Description of the task.
In the listing below, look for "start" and copy every line that has it.

::::

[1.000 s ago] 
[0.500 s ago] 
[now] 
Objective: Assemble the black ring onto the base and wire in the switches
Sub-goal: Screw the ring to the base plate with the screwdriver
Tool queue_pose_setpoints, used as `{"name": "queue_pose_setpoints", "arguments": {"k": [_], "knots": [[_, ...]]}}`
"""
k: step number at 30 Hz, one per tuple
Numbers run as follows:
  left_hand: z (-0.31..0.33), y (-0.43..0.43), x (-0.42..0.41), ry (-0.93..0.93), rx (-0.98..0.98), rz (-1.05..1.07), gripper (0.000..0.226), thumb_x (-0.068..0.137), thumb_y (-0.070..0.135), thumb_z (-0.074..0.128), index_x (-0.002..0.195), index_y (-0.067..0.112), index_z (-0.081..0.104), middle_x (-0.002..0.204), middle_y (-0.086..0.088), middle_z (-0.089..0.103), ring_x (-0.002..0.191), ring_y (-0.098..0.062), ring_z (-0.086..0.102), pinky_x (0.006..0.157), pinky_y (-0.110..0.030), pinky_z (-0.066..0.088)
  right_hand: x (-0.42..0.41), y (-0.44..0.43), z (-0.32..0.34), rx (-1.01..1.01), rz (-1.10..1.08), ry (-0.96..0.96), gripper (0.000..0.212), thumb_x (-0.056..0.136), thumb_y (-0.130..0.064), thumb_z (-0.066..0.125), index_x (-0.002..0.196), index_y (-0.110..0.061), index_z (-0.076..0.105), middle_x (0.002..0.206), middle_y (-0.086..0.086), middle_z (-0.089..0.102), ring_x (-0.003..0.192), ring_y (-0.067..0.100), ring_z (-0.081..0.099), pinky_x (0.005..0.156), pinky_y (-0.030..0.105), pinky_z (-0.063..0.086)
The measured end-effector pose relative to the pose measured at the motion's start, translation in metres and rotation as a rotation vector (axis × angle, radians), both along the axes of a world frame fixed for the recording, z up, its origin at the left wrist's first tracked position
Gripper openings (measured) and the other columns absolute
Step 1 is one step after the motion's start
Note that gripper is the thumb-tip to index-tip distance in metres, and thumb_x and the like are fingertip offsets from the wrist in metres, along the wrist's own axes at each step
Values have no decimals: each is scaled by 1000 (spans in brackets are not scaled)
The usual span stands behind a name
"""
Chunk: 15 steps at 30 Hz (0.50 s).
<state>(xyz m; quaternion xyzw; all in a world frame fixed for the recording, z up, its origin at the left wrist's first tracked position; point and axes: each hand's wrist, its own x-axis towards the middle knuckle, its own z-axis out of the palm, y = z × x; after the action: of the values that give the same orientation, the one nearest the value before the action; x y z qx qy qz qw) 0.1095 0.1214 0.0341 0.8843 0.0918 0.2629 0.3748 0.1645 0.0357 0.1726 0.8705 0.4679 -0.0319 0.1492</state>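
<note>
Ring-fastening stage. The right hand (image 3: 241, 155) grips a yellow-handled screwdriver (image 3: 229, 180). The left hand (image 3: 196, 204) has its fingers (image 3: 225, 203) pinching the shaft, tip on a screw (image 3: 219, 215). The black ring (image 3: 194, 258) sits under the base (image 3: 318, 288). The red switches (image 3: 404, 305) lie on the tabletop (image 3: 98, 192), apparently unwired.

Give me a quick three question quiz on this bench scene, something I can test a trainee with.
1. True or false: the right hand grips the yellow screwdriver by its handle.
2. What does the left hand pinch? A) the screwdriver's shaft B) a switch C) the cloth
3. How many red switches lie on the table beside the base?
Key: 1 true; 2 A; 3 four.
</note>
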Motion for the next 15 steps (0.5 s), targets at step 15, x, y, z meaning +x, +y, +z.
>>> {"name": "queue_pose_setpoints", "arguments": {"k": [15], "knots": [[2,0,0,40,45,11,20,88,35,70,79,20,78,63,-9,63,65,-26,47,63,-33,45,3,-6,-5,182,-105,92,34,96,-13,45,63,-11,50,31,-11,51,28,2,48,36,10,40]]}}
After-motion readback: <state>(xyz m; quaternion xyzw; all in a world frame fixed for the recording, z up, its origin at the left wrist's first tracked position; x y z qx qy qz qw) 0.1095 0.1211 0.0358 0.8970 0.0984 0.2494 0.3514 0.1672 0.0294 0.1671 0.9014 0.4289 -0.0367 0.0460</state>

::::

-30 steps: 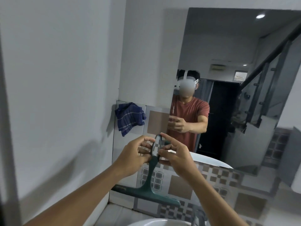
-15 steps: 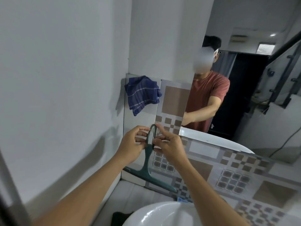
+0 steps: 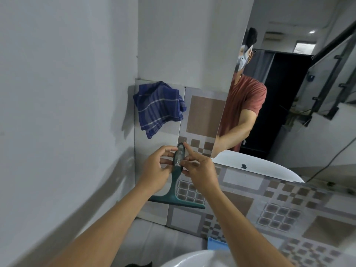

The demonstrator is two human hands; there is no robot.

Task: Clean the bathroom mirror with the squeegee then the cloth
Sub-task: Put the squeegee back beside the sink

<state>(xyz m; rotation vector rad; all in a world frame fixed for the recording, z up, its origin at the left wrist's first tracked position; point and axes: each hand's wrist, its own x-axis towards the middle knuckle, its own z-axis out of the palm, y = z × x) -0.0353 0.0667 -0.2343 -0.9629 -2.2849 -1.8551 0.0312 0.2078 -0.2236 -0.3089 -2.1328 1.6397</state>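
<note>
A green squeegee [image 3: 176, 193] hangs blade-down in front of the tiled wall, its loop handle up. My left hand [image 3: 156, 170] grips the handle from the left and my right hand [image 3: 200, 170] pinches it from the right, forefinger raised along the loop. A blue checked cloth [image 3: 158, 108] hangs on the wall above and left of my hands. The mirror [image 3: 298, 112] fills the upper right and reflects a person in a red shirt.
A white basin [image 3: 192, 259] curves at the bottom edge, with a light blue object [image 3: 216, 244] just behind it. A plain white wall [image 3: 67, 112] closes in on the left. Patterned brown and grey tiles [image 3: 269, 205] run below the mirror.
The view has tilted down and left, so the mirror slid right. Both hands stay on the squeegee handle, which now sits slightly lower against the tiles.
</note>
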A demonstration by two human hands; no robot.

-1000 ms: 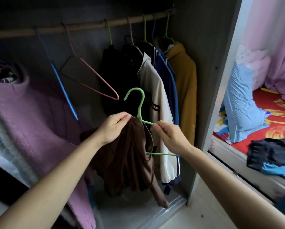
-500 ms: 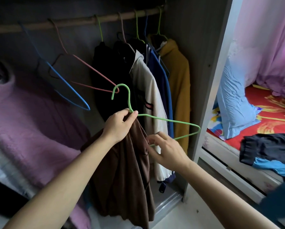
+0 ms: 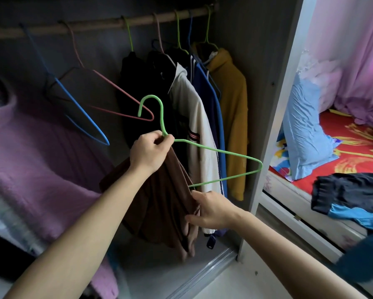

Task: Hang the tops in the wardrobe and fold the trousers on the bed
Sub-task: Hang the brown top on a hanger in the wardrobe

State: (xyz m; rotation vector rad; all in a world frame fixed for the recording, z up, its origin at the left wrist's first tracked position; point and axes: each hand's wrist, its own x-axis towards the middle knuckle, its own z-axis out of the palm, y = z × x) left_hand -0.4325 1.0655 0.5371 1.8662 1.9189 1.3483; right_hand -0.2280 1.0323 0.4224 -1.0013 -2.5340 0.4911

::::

Answer space.
The measured end-effector pose relative to the pose measured at the motion's start, translation in metres and rotation as a rotation vector (axis × angle, radians), both along the axes of a world frame fixed for the recording, z up, its origin at the left wrist's first tracked position
Step 1 is one step after the motion's start

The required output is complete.